We are now rejoicing in the probable opening of the road from here to Jugdulluck, as arrangements have been made by General HughGough for the garrisoning of the posts. Our quarters in barracks are not quite ready, and such a sudden access of cold as that now experienced is difficult to withstand in the light tents our men have to live in. Yesterday there were signs from the early morning that some change was threatening, the sun being obscured by a haze which, in the eyes of the natives, meant snow. Late in the afternoon one of the localkhak-bads, or small dust-storms, swept over Camp, and this was followed by light rain, just sufficient to lay the dust. A great fall of temperature occurred, which drove us to seek the warmth of poshteens and over-coats, and just before sunset sleet began to drift down. For about an hour it fell, not very heavily however, and soon the whole cantonment was whitened over. The hills about were all obscured by light clouds, which closed down upon the plain, and we began to fear heavy snow would fall. Fortunately, however, for our comfort, it cleared up soon after six o’clock; but a sharp frost set in, and the night was bitterly cold, water freezing even in our tents. To-day the sky was as blue and clear as in June, and the frozen sleet soon disappeared as the sun shone out. In sheltered places little patches of white are still seen, while the Pughman mountains are covered with snow. An early and severe winter is expected from this sudden change, although it is possible two or three weeks of bright genial sunshine may still be in store for us before the real winter snow-fall covers the country. A flying column, made up from General Baker’s brigade, was to have started for Ghazni on the 15th, General Roberts in person accompanying it; but it is probable that the expedition will now be postponed. It would involve great hardships to march troops between 80 and 90 miles exposed to sleet and snow storms; and as the chief object of the journey would be to secure food and forage, other means may, perhaps, be found to gain the end in view. The proclamation of an amnesty will give confidence to villagers at a distance, who may now be tempted to bring in supplies.
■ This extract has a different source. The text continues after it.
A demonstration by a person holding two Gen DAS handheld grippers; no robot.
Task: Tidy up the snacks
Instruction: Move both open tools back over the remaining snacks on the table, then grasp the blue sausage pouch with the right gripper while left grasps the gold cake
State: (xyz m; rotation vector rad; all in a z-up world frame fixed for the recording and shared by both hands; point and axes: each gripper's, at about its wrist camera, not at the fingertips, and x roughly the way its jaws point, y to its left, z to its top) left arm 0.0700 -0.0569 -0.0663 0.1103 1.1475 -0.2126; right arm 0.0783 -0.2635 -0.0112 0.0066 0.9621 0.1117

There has not been much excitement in Camp apart from the news of a skirmish at Doaba, in which the 67th had, at last, a chance of distinguishing themselves. We shall only gain particulars of this little fight, which has cost us four killed and five wounded, when General Macpherson comes in on the 14th.

CHAPTER XII.

Winter Supplies—The Forage Difficulty—Lack of Civilized Appliances and Inventions—Compressed Hay—The Sick Convoy for India—Alleged Atrocities—The Inquiry into Dr. Bourke’s Statement—An Exaggerated Description of the Charasia Battlefield—General Macpherson’s Excursion to Tagao—Attitude of the Safis—Shere Ali’s Military Road along the Northern Bank of the Cabul River—The Skirmish at Doaba—Narrow Escape of Captain Poole’s Company—Defeat of the Safis.

Sherpur,14th November.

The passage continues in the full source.